La fiducia al Senato sul Jobs Act senza senatori civatiani

Il Pd è spaccato nella manifestazione dei suoi consensi all’operato di Renzi. Durante la votazione in aula per la fiducia, tre senatori civatiani hanno lasciato l’aula. Gli altri hanno votato ma non rinunciano alle critiche.

Matteo Renzi, all’una di notte, riceve un sms che lo informa che è stata ottenuta la fiducia al Senato, ma miglior fiducia dall’inizio del suo Governo visto che ha incassato 165 pareri positivi sul Jobs Act rispetto ai 111 pareri negativi. Eppure le polemiche non accennano a quietarsi. Il premier che si ostina ad annunciare che “noi andiamo avanti”, non fa i conti con la minoranza del Pd che insieme ai sindacati è decisa a non mollare la presa sulla riforma del lavoro. Nella minoranza “contro” del Pd sono inseriti anche i tre senatori civatiani che hanno lasciato l’aula prima delle votazioni sulla fiducia. Si tratta di Felice Casson, Corradino Mineo e Loredana Ricchiuti. Alcuni renziani, per loro chiedono addirittura l’espulsione ma sembra che, per il momento, ci sarà soltanto una valutazione nell’assemblea del gruppo, del loro operato.

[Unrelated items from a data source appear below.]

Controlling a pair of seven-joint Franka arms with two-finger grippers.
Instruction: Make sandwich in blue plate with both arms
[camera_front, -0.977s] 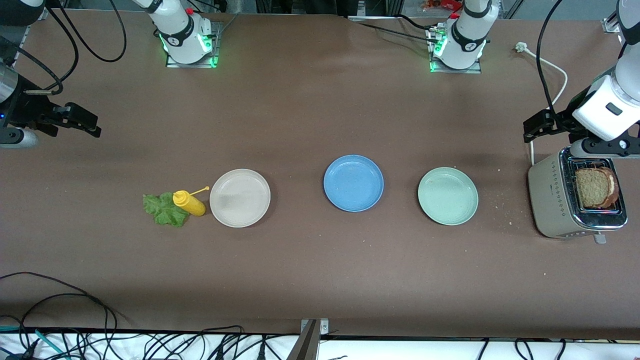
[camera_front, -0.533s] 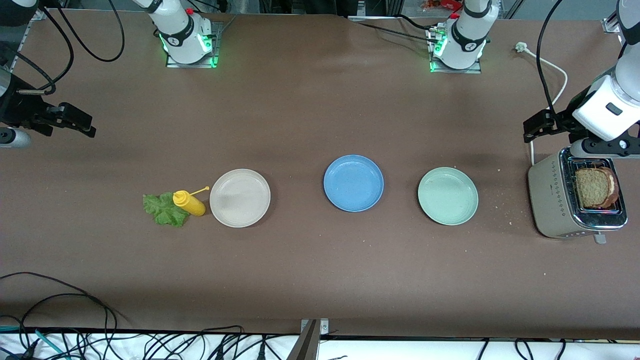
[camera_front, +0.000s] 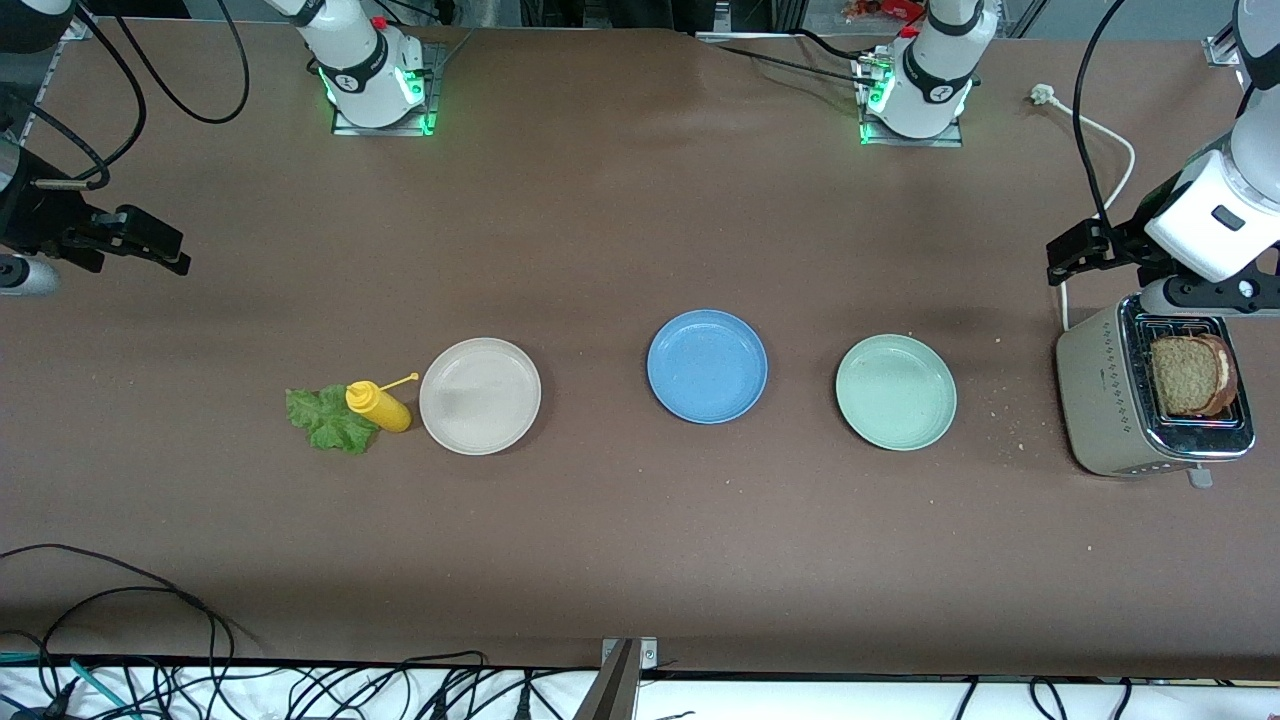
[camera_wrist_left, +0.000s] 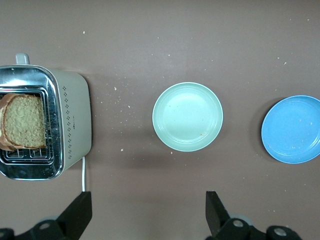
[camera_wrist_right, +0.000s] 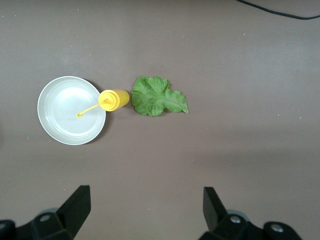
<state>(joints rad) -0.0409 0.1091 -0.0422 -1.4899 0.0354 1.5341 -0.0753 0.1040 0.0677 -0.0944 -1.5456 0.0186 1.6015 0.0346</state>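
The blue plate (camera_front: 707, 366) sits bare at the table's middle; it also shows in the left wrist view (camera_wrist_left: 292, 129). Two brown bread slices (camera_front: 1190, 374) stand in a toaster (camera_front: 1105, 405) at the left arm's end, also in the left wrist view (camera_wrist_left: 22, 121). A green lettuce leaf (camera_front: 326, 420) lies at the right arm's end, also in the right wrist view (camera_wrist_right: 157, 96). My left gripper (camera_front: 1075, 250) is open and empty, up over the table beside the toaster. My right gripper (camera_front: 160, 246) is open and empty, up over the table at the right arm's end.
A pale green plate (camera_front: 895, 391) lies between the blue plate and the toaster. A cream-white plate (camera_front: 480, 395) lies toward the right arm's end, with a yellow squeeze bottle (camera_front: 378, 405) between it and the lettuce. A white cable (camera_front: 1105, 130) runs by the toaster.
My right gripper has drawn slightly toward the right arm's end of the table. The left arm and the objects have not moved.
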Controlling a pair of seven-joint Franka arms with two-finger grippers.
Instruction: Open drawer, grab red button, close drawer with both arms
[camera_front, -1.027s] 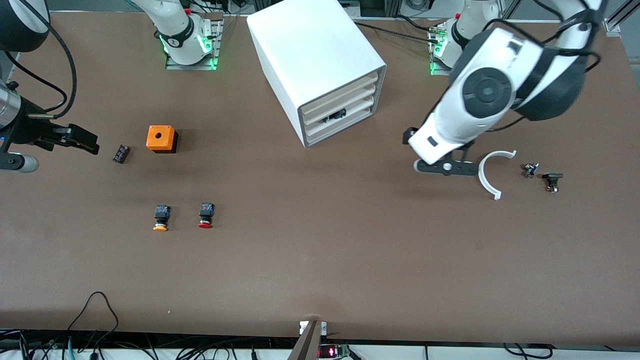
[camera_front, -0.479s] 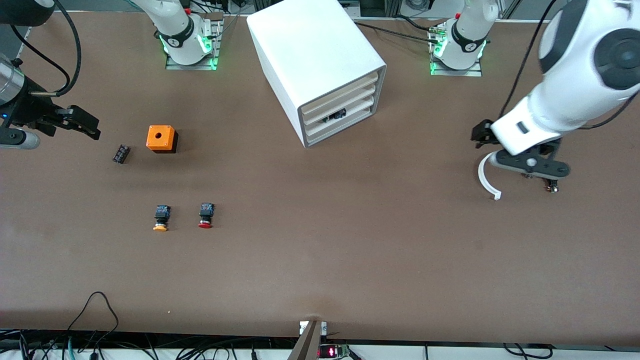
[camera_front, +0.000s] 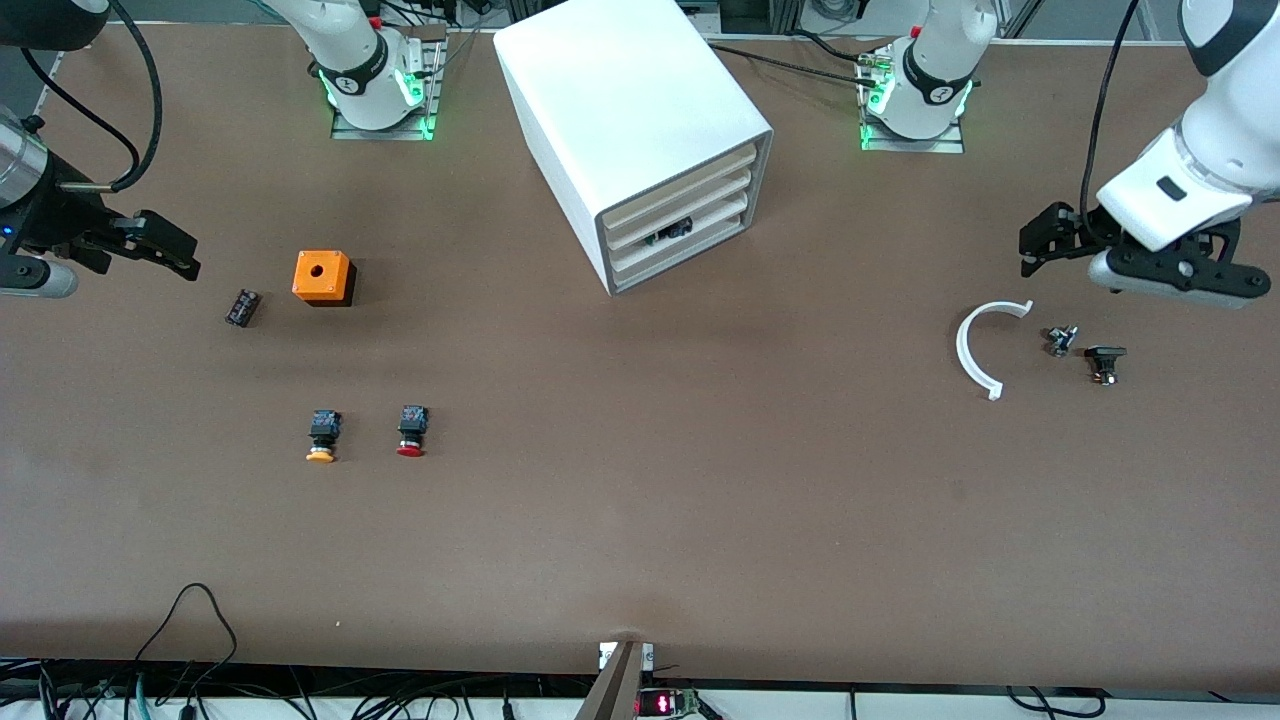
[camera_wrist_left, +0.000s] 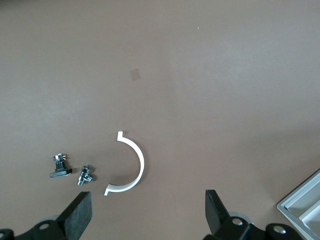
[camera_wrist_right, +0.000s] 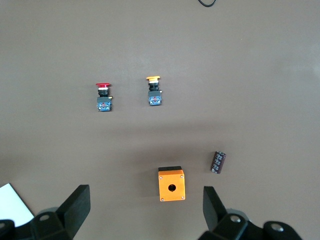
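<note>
The white cabinet (camera_front: 630, 110) stands mid-table with its three cream drawer fronts (camera_front: 690, 200) pushed in; a small dark thing shows at a lower drawer (camera_front: 668, 232). The red-capped button (camera_front: 411, 431) lies on the table beside a yellow-capped one (camera_front: 321, 437), nearer to the front camera than the orange cube (camera_front: 322, 277). It also shows in the right wrist view (camera_wrist_right: 103, 97). My left gripper (camera_front: 1175, 278) is open and empty, up over the left arm's end of the table near a white arc (camera_front: 985, 346). My right gripper (camera_front: 20, 285) is open and empty, up over the right arm's end.
A small dark cylinder (camera_front: 241, 307) lies beside the orange cube. A metal fitting (camera_front: 1060, 340) and a black part (camera_front: 1104, 362) lie beside the white arc. In the left wrist view the open gripper (camera_wrist_left: 148, 220) looks down on the arc (camera_wrist_left: 131, 165); a cabinet corner (camera_wrist_left: 302, 207) shows.
My left arm has swung from in front of the cabinet out to the left arm's end of the table, past the white arc. My right gripper rose slightly, then held still.
</note>
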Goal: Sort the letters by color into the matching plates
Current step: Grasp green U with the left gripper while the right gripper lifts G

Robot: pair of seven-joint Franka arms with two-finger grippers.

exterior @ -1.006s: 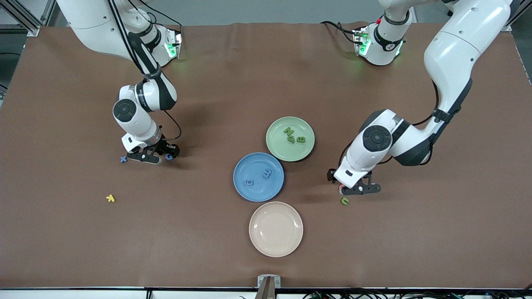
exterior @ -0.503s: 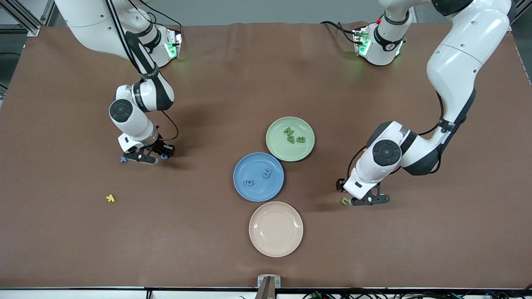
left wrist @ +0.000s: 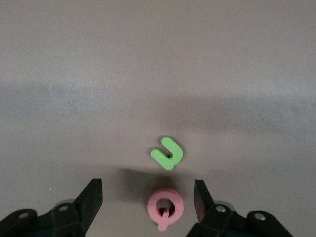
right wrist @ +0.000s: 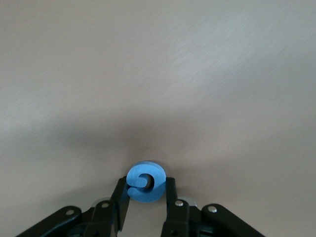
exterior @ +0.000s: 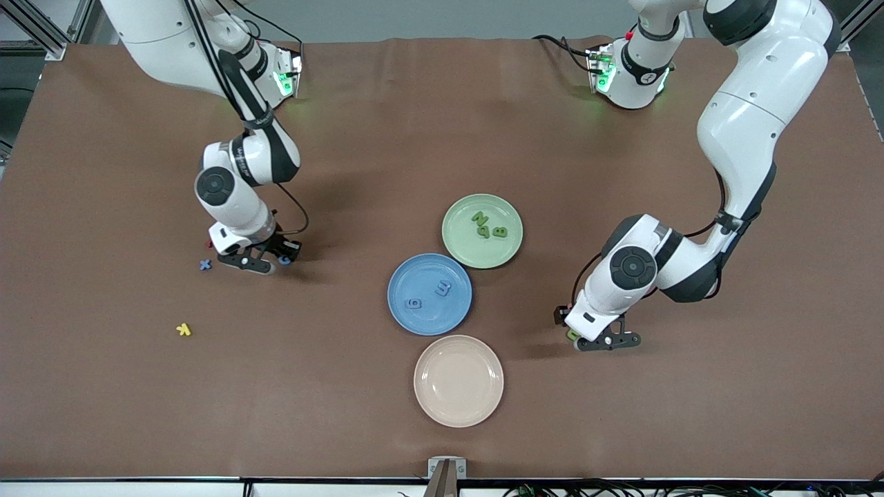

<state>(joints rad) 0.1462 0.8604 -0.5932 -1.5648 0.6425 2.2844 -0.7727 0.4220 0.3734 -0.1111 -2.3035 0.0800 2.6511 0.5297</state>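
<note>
- Your brown tabletop (exterior: 442, 124) carries three plates in a cluster: green plate (exterior: 461, 238), blue plate (exterior: 428, 314), cream plate (exterior: 458, 381)
- Loose on it you have a blue X (exterior: 205, 264), yellow letter (exterior: 183, 329), green letter (left wrist: 167, 153) and pink letter (left wrist: 166, 208)

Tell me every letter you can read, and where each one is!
"N", "B": green plate
"G", a doubtful "E": blue plate
"X": blue, on the table
"Q": pink
"U" or "C": green
"G": blue, in the right gripper
Yellow one: unclear
</note>
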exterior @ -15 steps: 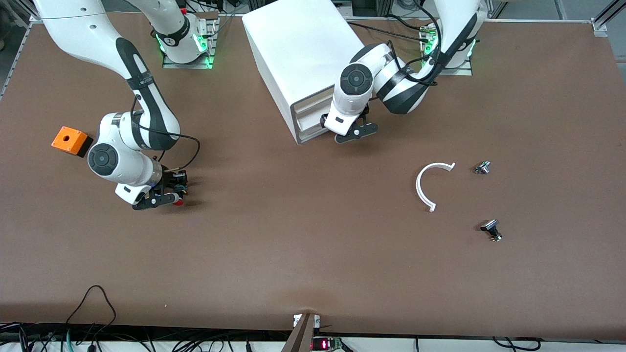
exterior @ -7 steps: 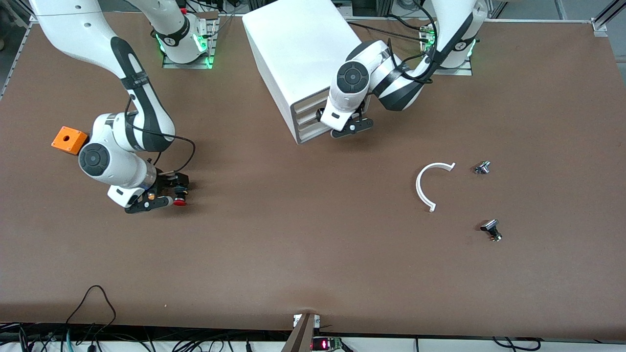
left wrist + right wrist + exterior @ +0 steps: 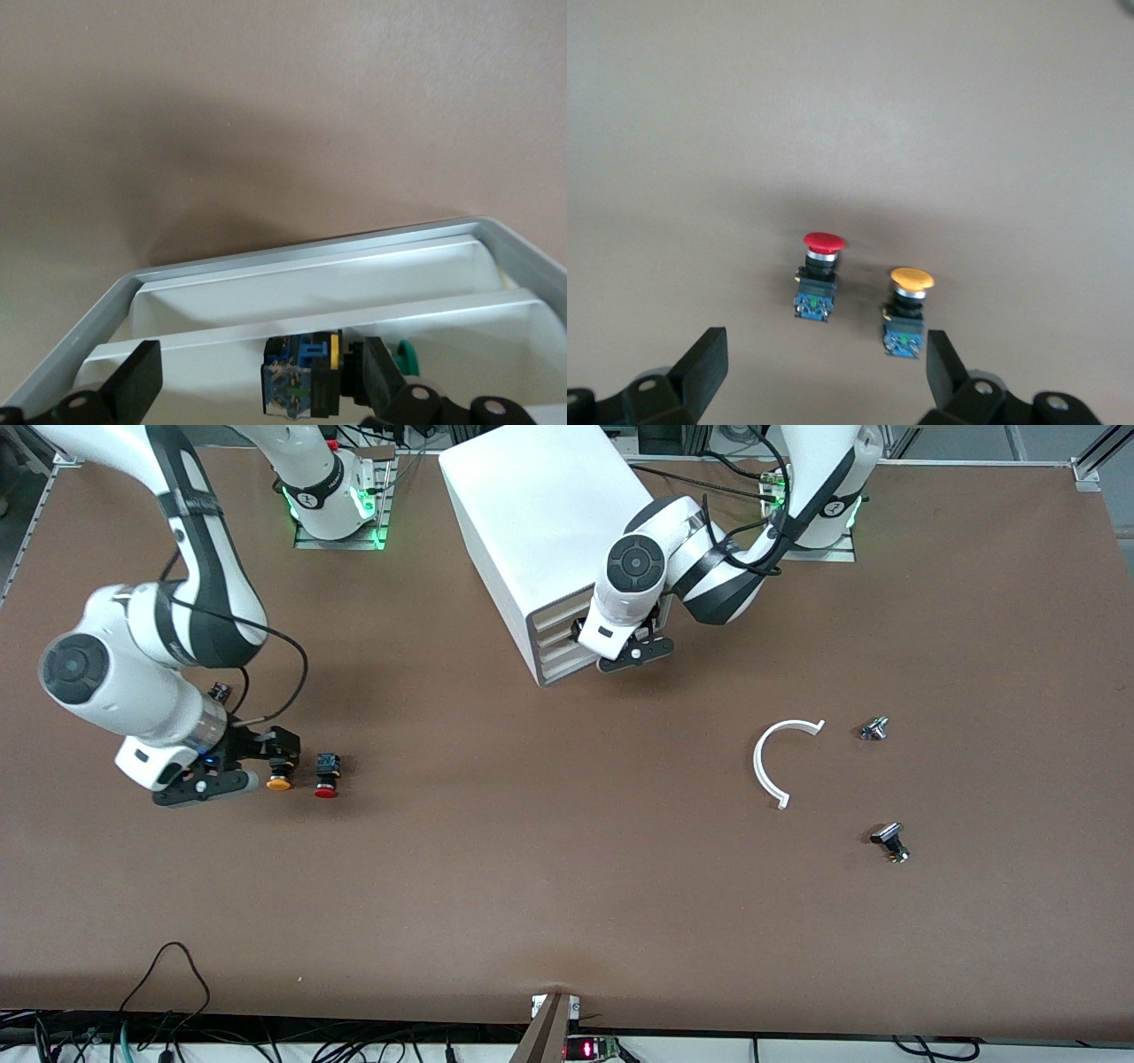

Un altro episodio legato a quelli che abbiamo raccontato è quello di Walter Tocci che dopo le votazioni ha rassegnato le dimissioni da Senatore e adesso Renzi gli chiede di ripensarci. In fondo è un sostegno che non vale la pena perdere. Il Jobs Act, quindi, mette in crisi in Pd dove Bersani&Co. Chiedono più tempo per valutare le riforme.

Intanto Renzi, tra il malcontento di una corrente democratica, incassa il plauso degli organismi sovranazionali: sia il segretario generale dell’Ocse, sia Draghi, vedono in questa manovra uno strumento necessario per far ripartire l’economia tricolore.

Il segretario dell’Ocse Gurria si congratula con Renzi e ritiene che l’avanzamento delle sue riforme sia il benvenuto. Draghi, invece, ribadisce che le riforme strutturali sono necessarie ed è autolesionista mettere in dubbio le norme di bilancio. Secondo il presidente della BCE in più, il Jobs Act non si tradurrà in un maggior numero di licenziamenti, visto che a tagliare le risorse di aziende e imprese italiane, ci ha già pensato la crisi.